Even though R.C. 2953.08(G) states that appellate courts are to review a felony sentence to determine whether it is “contrary” to statute, they contend that R.C. 2505.03(A) gives an appeals court the authority to reject a sentence if the trial court instead abused its discretion.
Under that standard, they argue, an unreasonable, arbitrary, or unconscionable sentence can be reversed, and the Supreme Court shouldn’t prohibit appeals courts from overturning sentences for these reasons. Noting that producing meth near children is clearly dangerous, they point out that the minimum sentence for illegally manufacturing the drug already increases from three to four years when it takes place in the vicinity of a juvenile. They add that one box of decongestant would make a small amount of meth, Marcum’s crime was at the less serious end of the spectrum, she had only two minor legal offenses before this conviction, she is unlikely to reoffend, and she maintains her innocence. Given these factors, they conclude that the trial court abused its discretion when it sentenced her to 10 years in prison.

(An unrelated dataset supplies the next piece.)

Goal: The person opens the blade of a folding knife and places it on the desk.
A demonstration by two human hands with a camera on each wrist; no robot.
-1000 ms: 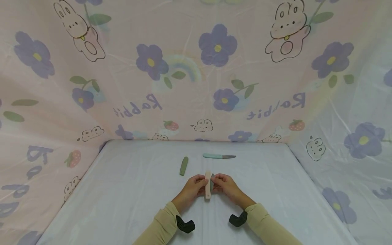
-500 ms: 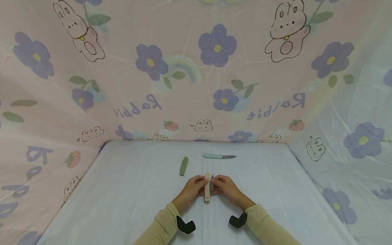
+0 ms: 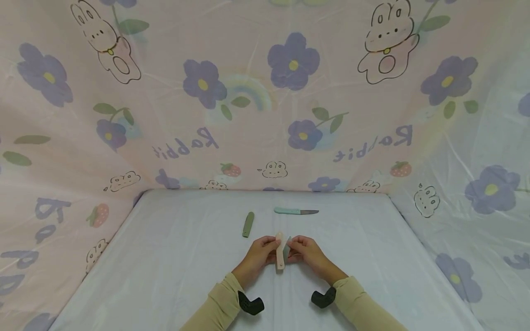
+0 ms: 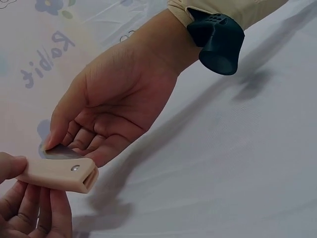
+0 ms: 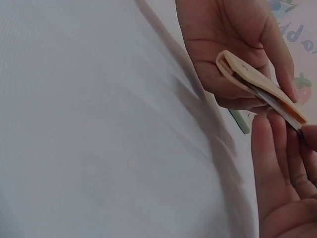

State Maintains Law Bars Abuse of Discretion Review
The state’s attorneys dispute the interpretation of “[i]n addition to any other right to appeal” in R.C. 2953.08(A). The distinction, they assert, is between the right to appeal a sentence, as explained in R.C. 2953.08, and the right to appeal a conviction, which is covered in other statutes.
“In addition to appealing a felony sentence under R.C. 2953.08, defendants have a right to appeal their convictions under other provisions,” they write in the brief to the Court. “Marcum attempts to give those words more meaning than intended. They do not authorize a wholesale right to appeal, but acknowledge that, in addition to appealing their sentences under R.C. 2953.08, defendants still have the right to appeal their convictions.”
The statute Marcum relies on, R.C. 2505.03(A), gives appeals courts jurisdiction to review cases, but indicates nothing about the standard of review the courts must use, the state’s attorneys argue.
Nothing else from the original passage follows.